Atos wants to acquire the company for its proprietary security technologies and also its high-powered server business. Bull had 13 entries in last November’s Top500 supercomputing list, three of them in the top 30.
But Atos’s ambitions for the HPC business go beyond simply putting its name on supercomputers: It plans to draw on Bull’s HPC expertise to boost its cloud offerings, where demand for big data services often requires powerful machines to do the processing. It calculates that the combined company would be the second-largest provider of cloud services in Western Europe, after Amazon Web Services and ahead of Microsoft and IBM. Atos reckons it is already the fourth-largest cloud provider in Western Europe with its role in the Canopy joint venture with VMware and EMC.

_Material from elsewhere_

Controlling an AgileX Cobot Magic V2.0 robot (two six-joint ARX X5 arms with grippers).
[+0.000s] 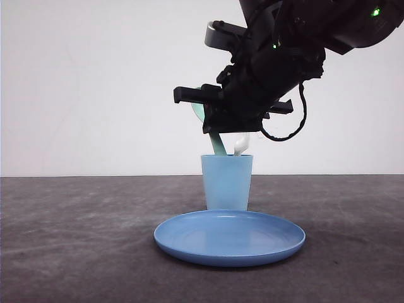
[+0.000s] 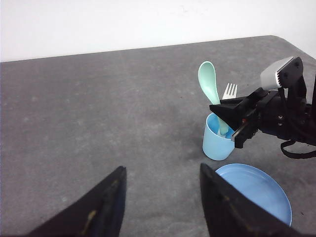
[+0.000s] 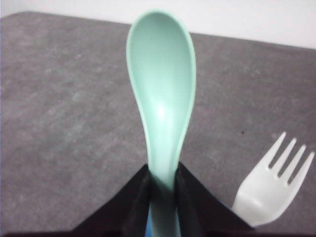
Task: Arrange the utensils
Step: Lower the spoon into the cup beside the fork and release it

Atos plans to run the high-performance cloud services and the cybersecurity activities under the Bull brand.
While Atos highlighted Bull’s HPC and security activities as pluses, the company makes the majority of its revenue from systems integration, consulting and managed services, much like its would-be suitor. Cloud operations, big data and security accounted for just 35 percent of Bull’s €1.26 billion revenue in 2013.
Geographically, the companies have similar footprints, with both strongest in their home country, France, where together they had annual revenue of over €2 billion in 2013, over one-fifth of their combined total revenue of €9.9 billion. Both have a strong position in banking and the public sector.
The companies have identified synergies amounting to less than 1 percent of revenue, planning to cut an estimated €80 million from the annual cost of procurement, support functions and real estate.